[MITgcm-support] double periodic problem
Martin Losch
Martin.Losch at awi.de
Sat Jun 11 01:33:51 EDT 2011
Hi Mike,
I am guessing numerical instability. You time step appears large for 5km grid spacing. If that's not the problem, can you post your entire configuration (code and input directories, maybe only a matlab file to create initial conditions)? I would like to try if I can reproduce this problem.
Martin
On Jun 10, 2011, at 9:34 AM, Michael A. Spall wrote:
> Hi All,
>
> I am trying to run an initial value problem in a doubly periodic domain.

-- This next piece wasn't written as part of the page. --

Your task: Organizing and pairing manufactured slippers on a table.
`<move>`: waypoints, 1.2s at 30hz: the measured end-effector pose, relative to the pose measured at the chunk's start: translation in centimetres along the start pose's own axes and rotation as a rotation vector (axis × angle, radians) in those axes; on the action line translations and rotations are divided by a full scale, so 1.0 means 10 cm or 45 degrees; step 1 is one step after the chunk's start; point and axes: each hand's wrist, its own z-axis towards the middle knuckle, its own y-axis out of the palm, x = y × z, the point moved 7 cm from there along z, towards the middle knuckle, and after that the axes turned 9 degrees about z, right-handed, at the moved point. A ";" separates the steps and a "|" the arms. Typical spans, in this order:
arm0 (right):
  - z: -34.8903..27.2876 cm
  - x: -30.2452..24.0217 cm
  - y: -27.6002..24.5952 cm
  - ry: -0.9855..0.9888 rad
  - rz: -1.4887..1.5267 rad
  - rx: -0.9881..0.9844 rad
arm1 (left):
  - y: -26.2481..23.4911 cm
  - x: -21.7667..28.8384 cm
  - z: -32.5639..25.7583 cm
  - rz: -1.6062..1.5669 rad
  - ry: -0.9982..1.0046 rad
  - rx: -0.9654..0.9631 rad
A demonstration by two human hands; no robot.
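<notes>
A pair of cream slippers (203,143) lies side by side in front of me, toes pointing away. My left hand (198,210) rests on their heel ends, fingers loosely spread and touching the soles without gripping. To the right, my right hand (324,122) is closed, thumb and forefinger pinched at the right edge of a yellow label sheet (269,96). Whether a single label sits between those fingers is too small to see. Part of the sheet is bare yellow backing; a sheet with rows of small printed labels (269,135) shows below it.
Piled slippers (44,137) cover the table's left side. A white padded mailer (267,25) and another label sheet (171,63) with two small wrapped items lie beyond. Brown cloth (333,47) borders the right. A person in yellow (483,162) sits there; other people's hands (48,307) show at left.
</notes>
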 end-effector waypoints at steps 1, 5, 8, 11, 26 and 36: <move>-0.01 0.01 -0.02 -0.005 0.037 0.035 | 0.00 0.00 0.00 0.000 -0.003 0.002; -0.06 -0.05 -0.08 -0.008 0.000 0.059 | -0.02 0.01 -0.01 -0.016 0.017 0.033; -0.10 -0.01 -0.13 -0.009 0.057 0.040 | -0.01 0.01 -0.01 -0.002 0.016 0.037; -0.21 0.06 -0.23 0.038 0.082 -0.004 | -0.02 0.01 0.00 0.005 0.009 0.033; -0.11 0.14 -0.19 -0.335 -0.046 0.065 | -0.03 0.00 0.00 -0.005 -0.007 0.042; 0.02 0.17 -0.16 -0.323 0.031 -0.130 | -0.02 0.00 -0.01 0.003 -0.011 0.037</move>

> I provide initial temperature, velocity, and ssh fields that are in
> geostrophic balance. Most of the fields evolve very little integrating
> forward in time, as expected, but the tangential velocity near the
> boundaries, if it is nonzero, is reduced. The model feels the influence
> of the domain even though I have provided a uniform, flat bottom
> topography (no walls).
> I've attached two plots of a meridional slice for velocity, temperature,
> ssh for the initial conditions (day0.ps) and after 1 day of integration
> (day1.ps). Most of the velocity field remains nearly steady except for
> the zonal velocity near j=1 and j=100. ssh and temperature do not change
> significantly.
> I've also attached the data file and the SIZE.h. I have tried with no
> viscosity, no momentum advection, vectorInvariantMomentum=.TRUE.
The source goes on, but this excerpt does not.